Point is: What a big project!
Restoring our fisheries is huge in scope.
Too much predation here, a missing habitat type there, a misplaced decimal makes-for a huge over-estimate of catch, a gross rebuilding overestimate based on loose historical data..
Information is pouring in though: Building. Better.
Might want Flexibility - Be able to act on new information.
We're at a transition now where some species are beyond fully rebuilt, where we need flexibility to adjust management plans/regulations to fit a different circumstance; Where the fish are doing fine and it would be best to be more mindful of the fisher.
We're also finding that we do not know all there is to know; That we are not so gifted that we are able to discern all there is about the ocean by rocketing to the moon; That stock estimates and catch estimates can be grossly incorrect: A manager with flexibility could act for fish or fisher as needed.
 
Inflexibility is where we are.
Managers will not adjust the recreational catch estimates for sea bass despite such adjustment would be well within the statistically correct spread of MRFSS's estimates: No, they'll hold fast to their data centerpoints..
The troubles of red snapper fishers whose rebuilding targets are out of this world - impossible to meet in 10 years, yet the fish are in great abundance.
The MD summer flounder meeting where many chose to have a 19 inch size limit in order to extend the season as close to Thanksgiving as possible: We're told this is rebuilding.

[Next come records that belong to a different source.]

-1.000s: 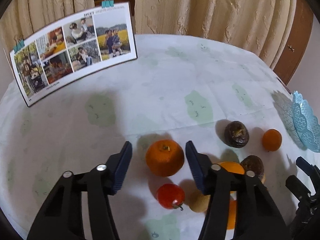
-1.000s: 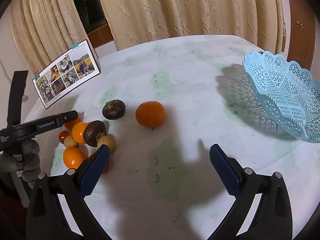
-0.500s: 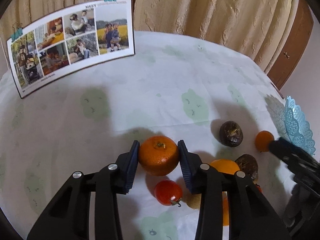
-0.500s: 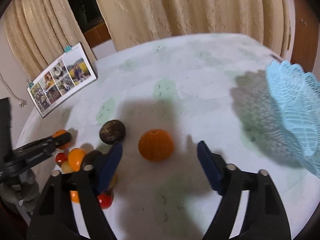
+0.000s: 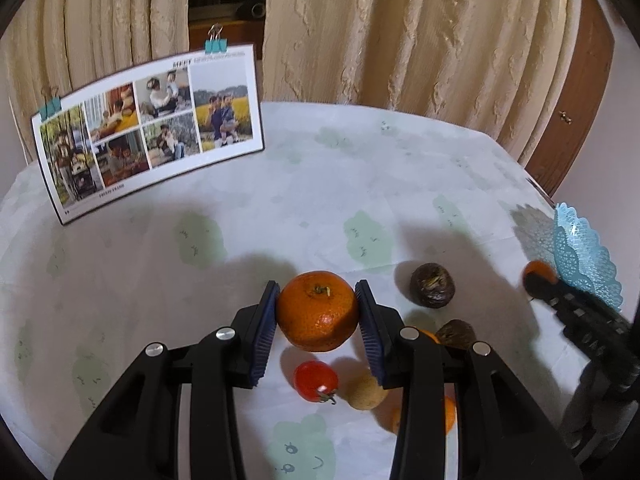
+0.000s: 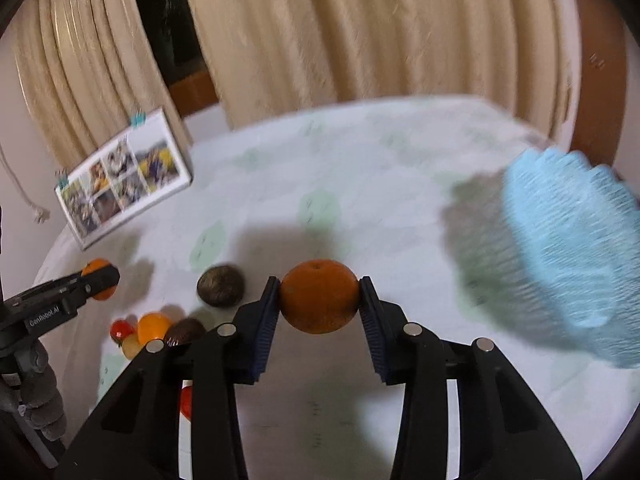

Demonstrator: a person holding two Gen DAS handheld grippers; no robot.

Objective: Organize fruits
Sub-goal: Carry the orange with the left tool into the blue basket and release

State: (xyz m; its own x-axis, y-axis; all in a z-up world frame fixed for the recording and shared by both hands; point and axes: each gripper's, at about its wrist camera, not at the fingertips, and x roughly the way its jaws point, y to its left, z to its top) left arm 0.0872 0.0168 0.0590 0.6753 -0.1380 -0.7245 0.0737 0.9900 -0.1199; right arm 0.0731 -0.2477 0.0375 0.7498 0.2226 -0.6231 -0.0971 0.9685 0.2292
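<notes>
My left gripper (image 5: pixel 317 312) is shut on a large orange (image 5: pixel 318 310) with a green stem, held just above the tablecloth. My right gripper (image 6: pixel 319 300) is shut on a smaller orange (image 6: pixel 319 296); this orange also shows at the right in the left wrist view (image 5: pixel 538 273). A red tomato (image 5: pixel 316 381), a yellowish fruit (image 5: pixel 365 392), two dark brown fruits (image 5: pixel 432 284) (image 5: pixel 456 333) and more oranges (image 5: pixel 450 414) lie near the left gripper. The light blue lattice basket (image 6: pixel 568 248) stands to the right, blurred.
A photo calendar (image 5: pixel 148 128) held by clips stands at the back left of the round table with its pale tablecloth (image 5: pixel 360 184). Beige curtains hang behind. A wooden door (image 5: pixel 576 92) is at the right.
Both grippers closed: the left on the large orange, the right on the smaller orange after moving forward to it. The right view is now blurred from motion.
</notes>
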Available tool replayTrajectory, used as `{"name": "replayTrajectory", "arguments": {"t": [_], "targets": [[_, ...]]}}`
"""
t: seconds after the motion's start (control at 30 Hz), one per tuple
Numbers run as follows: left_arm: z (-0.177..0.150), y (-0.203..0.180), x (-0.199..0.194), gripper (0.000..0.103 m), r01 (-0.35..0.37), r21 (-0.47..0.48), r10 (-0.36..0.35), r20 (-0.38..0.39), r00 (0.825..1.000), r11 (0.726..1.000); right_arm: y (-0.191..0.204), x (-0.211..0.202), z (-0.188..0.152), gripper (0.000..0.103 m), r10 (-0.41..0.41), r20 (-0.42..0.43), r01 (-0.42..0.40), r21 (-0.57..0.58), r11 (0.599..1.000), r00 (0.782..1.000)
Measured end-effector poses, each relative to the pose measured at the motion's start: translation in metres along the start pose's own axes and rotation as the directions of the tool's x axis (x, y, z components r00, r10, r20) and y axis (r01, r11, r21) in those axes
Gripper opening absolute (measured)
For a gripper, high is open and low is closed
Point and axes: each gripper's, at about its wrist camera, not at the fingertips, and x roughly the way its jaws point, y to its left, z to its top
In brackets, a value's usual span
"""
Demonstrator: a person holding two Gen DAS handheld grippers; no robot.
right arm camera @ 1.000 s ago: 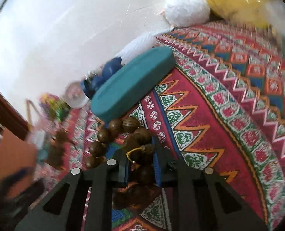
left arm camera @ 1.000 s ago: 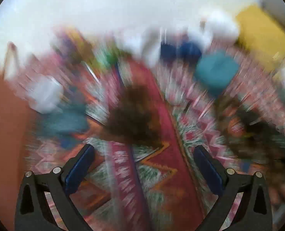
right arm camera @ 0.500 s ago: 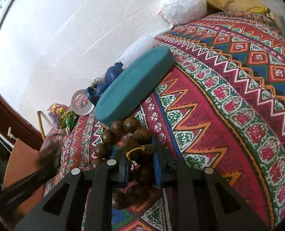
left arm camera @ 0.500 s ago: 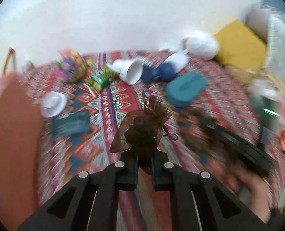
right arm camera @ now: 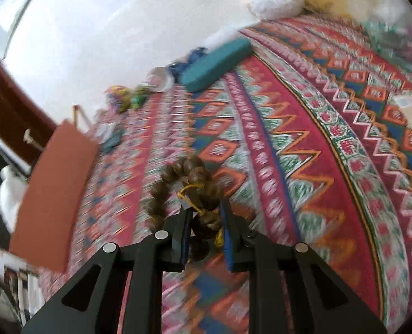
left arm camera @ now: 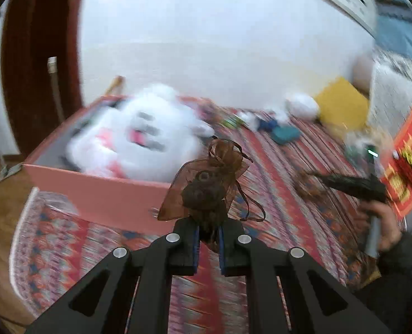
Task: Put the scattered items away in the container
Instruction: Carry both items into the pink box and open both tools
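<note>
Both grippers loaded, in transit over the patterned bed cover point(right arm camera: 303, 144).

Left gripper point(left arm camera: 208, 243): jaws clamped on the lower end of a brown organza pouch point(left arm camera: 208, 186) with dark round contents; the pouch stands up above the jaws. It hangs just beside the near corner of the pink box point(left arm camera: 105, 194), not yet over the opening.

Right gripper point(right arm camera: 206, 239): jaws clamped on a wooden bead string point(right arm camera: 189, 189) with a yellow cord. Beads loop out to the left of the jaws, above the cover. In this view the box point(right arm camera: 53, 189) appears at the left edge, well apart from the beads. The left view also shows the right gripper point(left arm camera: 311, 183) and the hand point(left arm camera: 384, 228) that holds it, blurred.

Box contents: a white plush toy point(left arm camera: 139, 139) fills most of the visible interior. Anything else in there is too blurred to identify.

Remaining on the bed, near the wall: teal case point(right arm camera: 214, 64), white paper cup point(right arm camera: 161, 79) on its side, a dark blue item point(right arm camera: 190, 58) between them, a green and yellow bundle point(right arm camera: 128, 98), and a dark green flat item point(right arm camera: 112, 139) near the box.

Judgement: task partly done. One item is boxed, two are held and close to drop-off, and at least five are left to collect. The pouch looks likely to go in first, being nearer.
</note>
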Motion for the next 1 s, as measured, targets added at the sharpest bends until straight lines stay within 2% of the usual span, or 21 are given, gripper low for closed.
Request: {"name": "replayTrajectory", "arguments": {"t": [0.1,0.13,0.17,0.2,0.23,0.27,0.3,0.33,0.4,0.43,0.5,0.6,0.67,0.7,0.73,0.77,0.8,0.83,0.93,1.0], "targets": [[0.043,0.051,-0.002,0.007,-0.040,-0.024,0.042,0.069,0.997,0.999,0.045,-0.044,0.014,0.018,0.023,0.067,-0.018,-0.074,0.997,0.998],[0.067,0.070,0.004,0.007,-0.063,-0.032,0.066,0.099,0.993,0.997,0.059,-0.055,0.018,0.018,0.036,0.083,-0.029,-0.086,0.996,0.996],[0.082,0.086,0.012,0.008,-0.082,-0.032,0.085,0.095,0.992,0.996,0.079,-0.068,0.022,0.018,0.059,0.103,-0.048,-0.108,0.993,0.993],[0.095,0.102,0.027,0.013,-0.091,-0.039,0.093,0.057,0.994,0.995,0.103,-0.080,0.026,0.018,0.089,0.121,-0.071,-0.145,0.987,0.989],[0.105,0.125,0.050,0.025,-0.103,-0.079,0.101,-0.030,0.994,0.992,0.123,-0.086,0.029,0.018,0.106,0.131,-0.082,-0.178,0.981,0.986],[0.106,0.139,0.063,0.032,-0.130,-0.111,0.121,-0.082,0.989,0.985,0.152,-0.094,0.034,0.018,0.128,0.143,-0.094,-0.224,0.970,0.981],[0.103,0.150,0.071,0.044,-0.164,-0.138,0.147,-0.125,0.981,0.977,0.175,-0.098,0.038,0.018,0.150,0.146,-0.108,-0.259,0.960,0.978],[0.091,0.161,0.073,0.047,-0.176,-0.172,0.150,-0.154,0.977,0.969,0.207,-0.101,0.046,0.018,0.179,0.146,-0.128,-0.305,0.944,0.973],[0.071,0.167,0.068,0.052,-0.137,-0.201,0.107,-0.154,0.982,0.970,0.258,-0.101,0.056,0.018,0.212,0.147,-0.142,-0.380,0.914,0.966],[0.055,0.168,0.062,0.061,-0.122,-0.217,0.091,-0.150,0.984,0.968,0.282,-0.098,0.060,0.018,0.230,0.145,-0.153,-0.414,0.897,0.962],[0.031,0.166,0.054,0.071,-0.135,-0.243,0.101,-0.145,0.984,0.961,0.337,-0.083,0.066,0.018,0.272,0.126,-0.182,-0.476,0.861,0.954],[0.009,0.166,0.053,0.072,-0.179,-0.260,0.125,-0.212,0.969,0.949,0.412,-0.043,0.065,0.018,0.297,0.078,-0.209,-0.542,0.814,0.952],[0.003,0.167,0.053,0.073,-0.161,-0.260,0.106,-0.215,0.971,0.952,0.454,0.005,0.056,0.019,0.288,-0.034,-0.257,-0.557,0.790,0.957],[0.001,0.170,0.053,0.073,-0.169,-0.261,0.111,-0.224,0.968,0.950,0.469,0.025,0.047,0.037,0.249,-0.084,-0.252,-0.568,0.784,0.965],[-0.001,0.176,0.057,0.074,-0.195,-0.268,0.129,-0.246,0.961,0.944,0.477,0.042,0.038,0.070,0.195,-0.109,-0.222,-0.575,0.787,0.975],[-0.005,0.182,0.057,0.074,-0.208,-0.273,0.136,-0.259,0.956,0.939,0.481,0.057,0.026,0.079,0.156,-0.109,-0.190,-0.582,0.791,0.982],[-0.010,0.186,0.059,0.074,-0.218,-0.280,0.139,-0.277,0.951,0.935,0.481,0.066,0.013,0.075,0.154,-0.110,-0.189,-0.589,0.786,0.982],[-0.011,0.193,0.061,0.074,-0.225,-0.285,0.140,-0.291,0.946,0.932,0.478,0.070,0.002,0.064,0.173,-0.135,-0.220,-0.593,0.775,0.976],[-0.015,0.195,0.063,0.074,-0.263,-0.255,0.174,-0.324,0.930,0.930,0.466,0.078,-0.035,0.057,0.247,-0.287,-0.374,-0.590,0.716,0.926],[-0.017,0.196,0.064,0.074,-0.273,-0.239,0.186,-0.333,0.924,0.932,0.453,0.082,-0.052,0.057,0.247,-0.387,-0.447,-0.613,0.651,0.889]]}}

Much-needed rebuilding.. We're rebuilding a fish, summer flounder, that no one can recall in greater profusion than now nor repeat stories from those who came before us of these fish in greater numbers.. Such fantastic populations.. 
Unfortunately, I suspect flounder will have to block the Potomac before regulators throw in the towel; admit maybe the fish are doing OK.
 
We need flexibility.
 
We need management and the super-powers in environmentalism to realize that fisheries science is not infallible.. No, instead it's youthful and prone to mistakes.
We need to move our sharply focused restoration efforts away from the glamour species; Away from the stripers, cod, scup, black sea bass, and above all, summer flounder: Refocused, these efforts now look to where these super-populations of fish live and upon what they need for feed, for prey, in order to support even greater populations.
And too, restoration effort needs to be shifted to where none has gone; The northern stocks of spadefish, triggerfish, amberjack; The southernmost stocks red hake, scup and, indeed, codfish.
 
Why did they once commonly catch white marlin inshore..
 
What we need most, right now, is for those guiding these efforts from the corner offices--the apex predators of pay-scale--to look at the use of MRFSS data, the use of its centerpoint.
That's not regulation; Management doesn't have to by law..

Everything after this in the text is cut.